The intention or mindset one should approach love and relationships when seeking out a partner (39:48)

What really should be going on in that preparing for a relationship and love phase? I have bad news for your friends. I'd rather you tell them than me. I get it. You know, I've been working for almost 40 years now helping people with, you know, the challenges of their relationships. The first thing I would say is love is a verb. It's not a permanent state of enthusiasm. It's not about finding the right person. It's about being the right person. You know, if you just want to be dazzled, you will have an adventure. You will be infatuated. You will fall in love. You will have a love story maybe, but you won't have a life story. And a life story is different from a love story. Many love stories that are never becoming life stories. You know, people have had beautiful things, experiences with others of a few days or of a few years for that matter, but they don't really integrate to become a life. And a life has more than just a feeling of love. It's to build something. It's sometimes to raise children together. It's sometimes to bury parents together. It's sometimes to deal with illnesses together. It's sometimes to move countries and migrate together. It's a lot of other experiences that make a life. It's building a business, losing a business, or building a second one after the first one did very well.
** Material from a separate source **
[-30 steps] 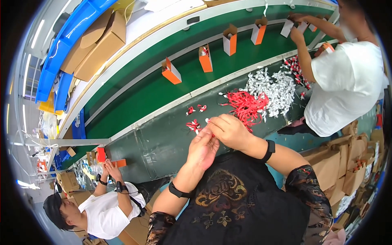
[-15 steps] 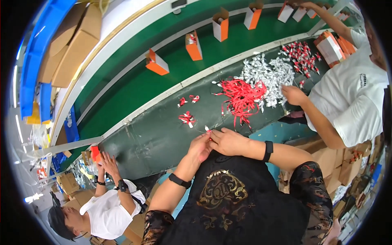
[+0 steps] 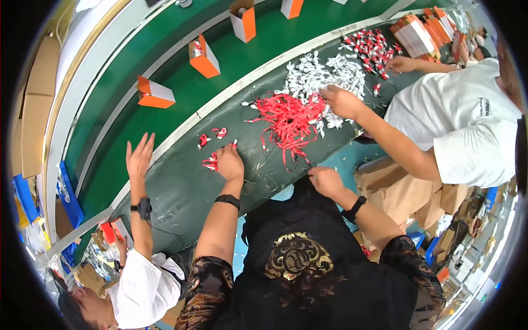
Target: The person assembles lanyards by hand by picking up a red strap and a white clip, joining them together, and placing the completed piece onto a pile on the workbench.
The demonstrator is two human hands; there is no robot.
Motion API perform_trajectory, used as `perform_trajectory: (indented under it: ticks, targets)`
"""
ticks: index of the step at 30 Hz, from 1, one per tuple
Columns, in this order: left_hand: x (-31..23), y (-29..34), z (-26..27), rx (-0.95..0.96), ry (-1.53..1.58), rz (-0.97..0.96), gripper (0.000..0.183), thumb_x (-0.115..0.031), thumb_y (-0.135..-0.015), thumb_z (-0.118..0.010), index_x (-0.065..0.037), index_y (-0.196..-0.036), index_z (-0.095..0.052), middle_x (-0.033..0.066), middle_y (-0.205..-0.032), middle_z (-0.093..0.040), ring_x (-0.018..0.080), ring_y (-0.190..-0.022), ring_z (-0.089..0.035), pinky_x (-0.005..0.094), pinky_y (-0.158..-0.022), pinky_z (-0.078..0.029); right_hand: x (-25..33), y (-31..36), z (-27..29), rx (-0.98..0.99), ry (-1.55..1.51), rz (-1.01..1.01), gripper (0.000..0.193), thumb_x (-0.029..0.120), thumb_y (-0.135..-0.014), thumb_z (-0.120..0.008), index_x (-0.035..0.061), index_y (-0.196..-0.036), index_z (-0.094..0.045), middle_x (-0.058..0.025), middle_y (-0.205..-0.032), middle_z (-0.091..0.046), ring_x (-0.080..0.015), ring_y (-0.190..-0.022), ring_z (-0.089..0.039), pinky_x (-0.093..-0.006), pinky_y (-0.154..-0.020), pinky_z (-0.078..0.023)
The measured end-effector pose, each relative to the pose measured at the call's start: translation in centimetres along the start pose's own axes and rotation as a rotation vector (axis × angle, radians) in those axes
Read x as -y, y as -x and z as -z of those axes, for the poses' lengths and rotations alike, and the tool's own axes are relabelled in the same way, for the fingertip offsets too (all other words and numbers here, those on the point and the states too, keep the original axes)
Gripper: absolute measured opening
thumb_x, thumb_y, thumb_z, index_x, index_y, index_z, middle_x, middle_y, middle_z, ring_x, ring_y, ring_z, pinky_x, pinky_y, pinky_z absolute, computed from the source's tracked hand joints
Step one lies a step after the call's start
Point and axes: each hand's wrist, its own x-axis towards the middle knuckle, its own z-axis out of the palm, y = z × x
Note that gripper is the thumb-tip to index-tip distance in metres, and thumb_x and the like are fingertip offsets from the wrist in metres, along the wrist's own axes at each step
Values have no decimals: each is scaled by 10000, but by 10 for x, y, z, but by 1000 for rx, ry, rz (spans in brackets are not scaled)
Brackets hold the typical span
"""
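My left hand (image 3: 230, 161) is closed, back up, over the dark bench top. A small red cord with a white end (image 3: 235, 144) pokes out at its fingertips. Beside its fingers lies a small cluster of red-and-white tied cords (image 3: 209, 162), partly covered by the hand. Two more small tied cords (image 3: 221, 133) rest just beyond. At the bench's near edge, by my shirt, my right hand (image 3: 326, 181) has its fingers curled together; what they hold, if anything, is hidden. To the right sit a tangle of red cords (image 3: 286, 118) and a heap of white cords (image 3: 300, 77).
Red-and-white bundles (image 3: 374, 49) lie farther right. A co-worker in white (image 3: 423, 110) reaches into the heaps; another co-worker's hand (image 3: 139, 159) is raised at left. Orange-and-white boxes (image 3: 204, 58) stand on the green conveyor (image 3: 176, 82).
My hands have come apart: the left has moved to the small cluster with the red cord, the right back to the bench edge. The left co-worker's hand has risen toward the conveyor.
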Motion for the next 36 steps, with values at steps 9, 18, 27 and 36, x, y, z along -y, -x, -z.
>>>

All of that. If you just think of it as, "I see you and I have butterflies inside of me." And then after a few months, I see you and I don't feel the same intensity anymore. I'm sorry to say, but your conception of what is love is not one that will give you that what you are looking for. Yeah, so well said. And I love that idea of, I think so much we're always about like, does this feel right and does this feel good? And I've been thinking about that a lot lately. I've been thinking how I'm not, and I'm still trying to investigate this thought. This is not something I'm sure about. I'm sharing it as an experiment. And it's the idea of just, I'm not sure if asking myself how I feel is always the right question. Because sometimes you feel like doing something, and sometimes you don't feel like doing something, but it's often the times when you show up, even when you don't feel like doing something, that something builds. Something is created. There's more of a possibility and opportunity. So I'm just investigating that thought recently around how people go from feeling madly in love to then feeling out of love.

From feeling madly in love to then feeling out of love, when they weren’t truly in love (42:57)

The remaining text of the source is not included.